Las persianas alicantinas para eficiencia energética representan una solucion practica y económica para reducir el consumo de climatización en tu hogar. Este sistema tradicional mediterráneo funciona como barrera térmica que regula la temperatura interior tanto en verano como en invierno,aprovechando principios de ventilación natural y protección solar sin necesidad de inversiones costosas en tecnología compleja. 

En este artículo te explicaré como las persianas alicantinas a medida mejoran la eficiencia energética de tu hogar y como usarlas durante todo el año para ahorra energía

¿Cómo mejoran las persianas alicantinas la eficiencia energética?

Las persianas alicantinas mejoran la eficiencia energética actuando como doble barrera: bloquean hasta el 80% de la radiación solar directa mientras permiten circulación de aire, reduciendo la temperatura interior entre 3-5°C en verano.

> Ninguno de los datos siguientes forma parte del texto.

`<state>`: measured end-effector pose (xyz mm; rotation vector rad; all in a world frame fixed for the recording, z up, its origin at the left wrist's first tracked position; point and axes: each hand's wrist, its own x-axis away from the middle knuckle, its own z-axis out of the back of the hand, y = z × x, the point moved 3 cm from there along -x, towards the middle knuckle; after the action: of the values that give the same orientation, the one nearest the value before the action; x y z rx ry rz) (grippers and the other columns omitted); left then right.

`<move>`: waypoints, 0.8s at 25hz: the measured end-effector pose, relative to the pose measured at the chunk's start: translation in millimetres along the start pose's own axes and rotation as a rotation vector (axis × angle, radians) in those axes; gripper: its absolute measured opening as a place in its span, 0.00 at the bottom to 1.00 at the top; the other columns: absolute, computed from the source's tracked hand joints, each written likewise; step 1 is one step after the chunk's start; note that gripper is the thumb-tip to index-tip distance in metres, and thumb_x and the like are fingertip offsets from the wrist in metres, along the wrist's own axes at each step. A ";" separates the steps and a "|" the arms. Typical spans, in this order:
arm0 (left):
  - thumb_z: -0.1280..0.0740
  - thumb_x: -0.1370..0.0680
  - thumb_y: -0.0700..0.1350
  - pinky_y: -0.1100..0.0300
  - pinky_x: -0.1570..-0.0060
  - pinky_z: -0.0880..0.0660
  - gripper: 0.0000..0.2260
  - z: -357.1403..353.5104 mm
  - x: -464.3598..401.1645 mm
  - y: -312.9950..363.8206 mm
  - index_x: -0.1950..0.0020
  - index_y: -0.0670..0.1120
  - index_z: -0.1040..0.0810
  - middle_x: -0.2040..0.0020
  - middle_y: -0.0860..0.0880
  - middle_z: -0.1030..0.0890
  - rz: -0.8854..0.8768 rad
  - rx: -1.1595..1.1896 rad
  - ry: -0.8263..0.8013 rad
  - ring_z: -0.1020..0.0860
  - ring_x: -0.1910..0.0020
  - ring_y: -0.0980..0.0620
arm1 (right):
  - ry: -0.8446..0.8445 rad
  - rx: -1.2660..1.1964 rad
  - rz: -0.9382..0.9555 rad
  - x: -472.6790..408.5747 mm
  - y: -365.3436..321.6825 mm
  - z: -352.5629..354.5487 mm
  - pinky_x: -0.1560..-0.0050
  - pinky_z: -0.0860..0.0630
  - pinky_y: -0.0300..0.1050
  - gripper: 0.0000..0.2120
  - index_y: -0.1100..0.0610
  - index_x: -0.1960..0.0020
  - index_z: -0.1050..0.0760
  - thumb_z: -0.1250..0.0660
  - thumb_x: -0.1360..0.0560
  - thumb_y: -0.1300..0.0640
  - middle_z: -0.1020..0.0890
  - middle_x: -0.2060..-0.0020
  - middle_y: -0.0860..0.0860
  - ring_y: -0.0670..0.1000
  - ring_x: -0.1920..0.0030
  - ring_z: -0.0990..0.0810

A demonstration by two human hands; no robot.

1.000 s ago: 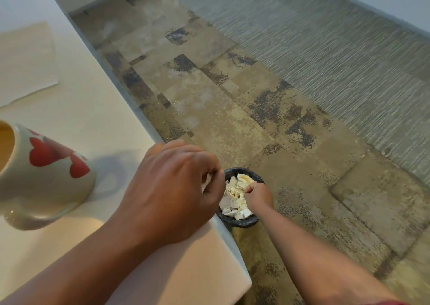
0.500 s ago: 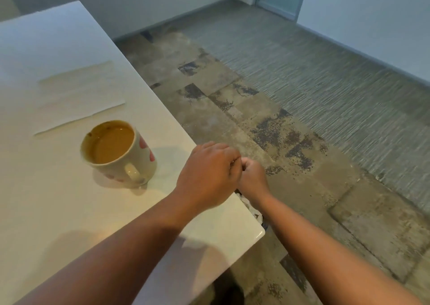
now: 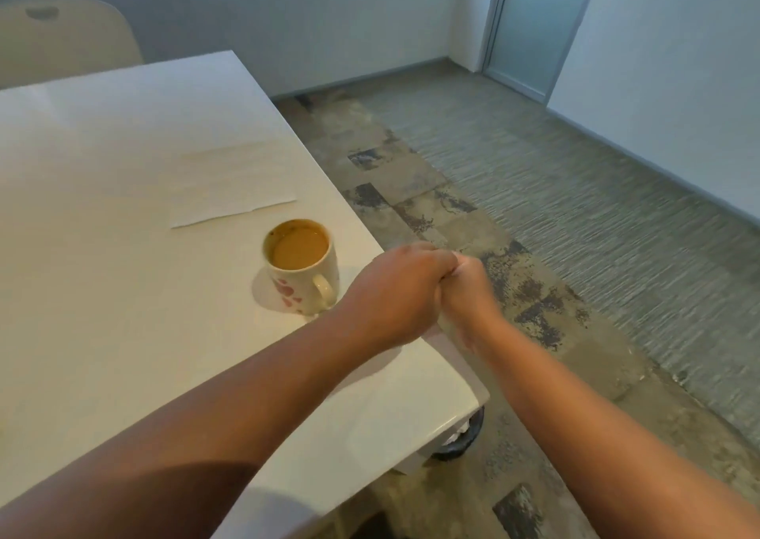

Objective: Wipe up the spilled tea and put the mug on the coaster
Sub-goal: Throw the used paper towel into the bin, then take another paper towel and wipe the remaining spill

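A cream mug (image 3: 302,279) with red hearts stands upright near the right edge of the white table (image 3: 103,292), full of milky tea, handle toward me. My left hand (image 3: 395,292) and my right hand (image 3: 469,292) meet knuckle to knuckle just right of the mug, over the table's edge. Both have curled fingers, and nothing shows between them. A flat white paper napkin (image 3: 234,185) lies on the table beyond the mug. I see no spill and no coaster in this view.
A dark waste bin (image 3: 464,440) with white paper scraps peeks out under the table's near right corner. A cream chair back (image 3: 61,41) stands at the table's far side. Patterned carpet floor runs to a glass door (image 3: 534,24).
My right hand rose from the bin on the floor to meet my left hand at the table edge. My head lifted, so more of the table and room came into view.
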<state>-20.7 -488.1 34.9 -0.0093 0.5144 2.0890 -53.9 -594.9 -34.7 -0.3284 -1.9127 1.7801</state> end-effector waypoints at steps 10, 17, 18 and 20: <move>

En invierno, minimizan pérdidas térmicas sellando puentes térmicos de ventanas y cerramientos.

Mecanismos de ahorro energético:

  • Protección solar selectiva: Las lamas horizontales rechazan los rayos solares en ángulos altos (verano) pero permiten entrada de luz en ángulos bajos (invierno), optimizando ganancia termica estacional
  • Ventilación pasiva: A diferencia de persianas enrollables, las alicantinas permiten flujo de aire constante incluso bajadas, evacuando calor acumulado sin necesidad de aire acondicionado.
  • Eliminación de puentes térmicos: Al instalarse en el exterior del hueco, crean cámara de aire que aísla el vidrio reduciendo condensación y fugas de calor en meses fríos
  • Reflectividad térmica: Los materiales claros (aluminio lacado blanco, PVC) reflejan hasta 70% de radiación infrarroja, impidiendo que el calor penetre en la estructura del edificio.

El ahorro real en climatización oscila entre 25-40% según orientación de fachada. Las orientaciones sur y oeste obtienen maximo beneficio en verano, mientras que las norte y este optimizan retención térmica invernal. Este rendimiento supera ampliamente la inversión inicial en persianas alicantinas, que se amortiza en 2-3 años considerando únicamente reducción de factura energética.

Si quieres profundizar en cómo funciona esta protección, te explicamos en detalle cómo protegen del sol las persianas alicantinas y por qué son tan efectivas frente a la radiación directa

¿Cómo usar persianas alicantinas para ahorrar energía todo el año?

Para usar persianas alicantinas para ahorrar energía debes ajustar su posición según estación y orientación solar: en verano mantenlas bajadas durante horas de sol directo permitiendo ventilación nocturna; en invierno súbelas cuando reciban radiación solar y bájalas al anochecer para retener calor acumulado.

Estrategia de uso en época de calor (mayo-septiembre):

1. Mañanas frescas (antes de 10:00h)

Mantén las persianas alicantinas a media altura si la temperatura exterior es inferior a 24°C, permitiendo entrada de luz natural sin sobrecalentamiento. Regula lamas en angulo de 45° para maximizar luminosidad

2. Horas de máxima radiación (10:00h-20:00h)

Baja completamente las persianas alicantinas en fachadas con exposición solar directa, dejando lamas ligeramente abiertas para circulación de aire. Esto reduce temperatura interior hasta 5°C sin bloquear ventilación.

3. Noches y madrugadas (desde 21:00h)

Sube las persianas alicantinas completamente para favorecer enfriamiento nocturno mediante corrientes de aire. Si necesitas privacidad déjalas a media altura con lamas abiertas

Estrategia de uso en época de frío (octubre-abril):

1. Días soleados

Sube persianas alicantinas en orientaciones sur, este y oeste durante horas de sol (9:00h-17:00h) para aprovechar efecto invernadero. El vidrio captura radiacion y calienta el interior gratuitamente.

2. Días nublados o fachadas sin sol directo

Mantén persianas bajadas todo el día para conservar calor interior y bloquear infiltraciones de aire frío. Abre lamas solo si necesitas iluminación natural.

3. Al anochecer (desde 18:00h)

Baja siempre las persianas alicantinas completamente para crear cámara aislante que retiene calor acumulado durante el día, reduciendo demanda de calefacción nocturna hasta un 30%.